Before Signs of Safety was introduced, more than 80 different assessment tools were being used across early help services in the city. This meant that families had to regularly repeat their situation each time a new service was engaged. Implementing Signs of Safety across the city provides a more coherent and consistent approach for families. It means that there is a shared language about strengths, relationships, needs and risk, which can be discussed collaboratively across different services. It therefore helps practitioners to reach confident and rigorous decisions.

Practice framework

For many families, receiving help is welcomed and can make a difference to their lives. The problem for some families is that requests for help can turn into assessments of need that are dominated by a focus on risks.

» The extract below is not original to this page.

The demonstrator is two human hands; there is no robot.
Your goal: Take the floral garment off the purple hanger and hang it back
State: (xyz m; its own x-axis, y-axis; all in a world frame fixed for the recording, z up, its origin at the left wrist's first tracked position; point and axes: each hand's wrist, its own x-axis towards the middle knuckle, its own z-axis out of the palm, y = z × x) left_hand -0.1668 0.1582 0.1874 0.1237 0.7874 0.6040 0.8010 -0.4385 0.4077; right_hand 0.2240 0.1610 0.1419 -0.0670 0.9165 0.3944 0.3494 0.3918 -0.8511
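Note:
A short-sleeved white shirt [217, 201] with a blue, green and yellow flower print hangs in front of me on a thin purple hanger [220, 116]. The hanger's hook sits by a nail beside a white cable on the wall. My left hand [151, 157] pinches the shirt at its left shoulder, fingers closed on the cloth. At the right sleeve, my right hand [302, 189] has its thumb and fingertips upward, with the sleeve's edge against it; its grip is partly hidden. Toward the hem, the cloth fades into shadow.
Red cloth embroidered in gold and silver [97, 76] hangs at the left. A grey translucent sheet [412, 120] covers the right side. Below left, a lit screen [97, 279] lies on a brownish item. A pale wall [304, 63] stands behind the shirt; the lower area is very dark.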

Working with risk can lead to practitioner anxiety and an increase in referrals to statutory services.

The Signs of Safety approach is a strengths-based practice framework that emphasises the importance of identifying the child and family's view about their lived experience. How people interpret and describe their experiences are a powerful resource for practitioners to help bring about change.

The Signs of Safety framework helps practitioners to map out the needs and worries of the child and family. The one-page template contains a range of practice tools and a simple scaling question to help practitioners map out:

  • What we are worried about?
  • What's working well?
  • What needs to happen?

The framework promotes working with family support networks in helping with the family's issues and problems. The initial focus is on what is working well, who is around and what they might offer to help. This is followed by an exploration of the family's worries and problems and how these are affecting the family situation.

The scaling tool helps to initiate conversations and establish the views of different family members, who are asked to help co-produce the solutions needed. Families are clear on what needs to happen and why. Because they are actively involved in finding solutions, they are likely to be invested in making the changes that are needed.

The framework is not designed to stop families progressing to statutory services, or to reduce the services offered to families, when these are needed. It is aimed at improving the analysis of a case to help decision-making. If a referral to statutory services is needed, the family will be clear about the reasons, as will the allocated social worker.

Implications for practice

A number of challenges to implementation were identified: using the approach on a city wide basis; the cross-disciplinary nature of early help work; and identifying the impact of the approach. The paper does not discuss how these challenges have been addressed.

Support from leaders and ongoing support for staff are key to successful implementation. Practitioners need to understand that the framework is an overarching guide and that family involvement is a key principle.

The framework helps families understand what is needed, the role they can play and the role that services might play. The one-page template provides a visual representation of what is needed, who is helping and how long it is expected to take. This helps practitioners write clearer, purposeful and meaningful support plans. It should also mean that fewer referrals to children's social care are needed as early help practitioners become more confident in managing risk.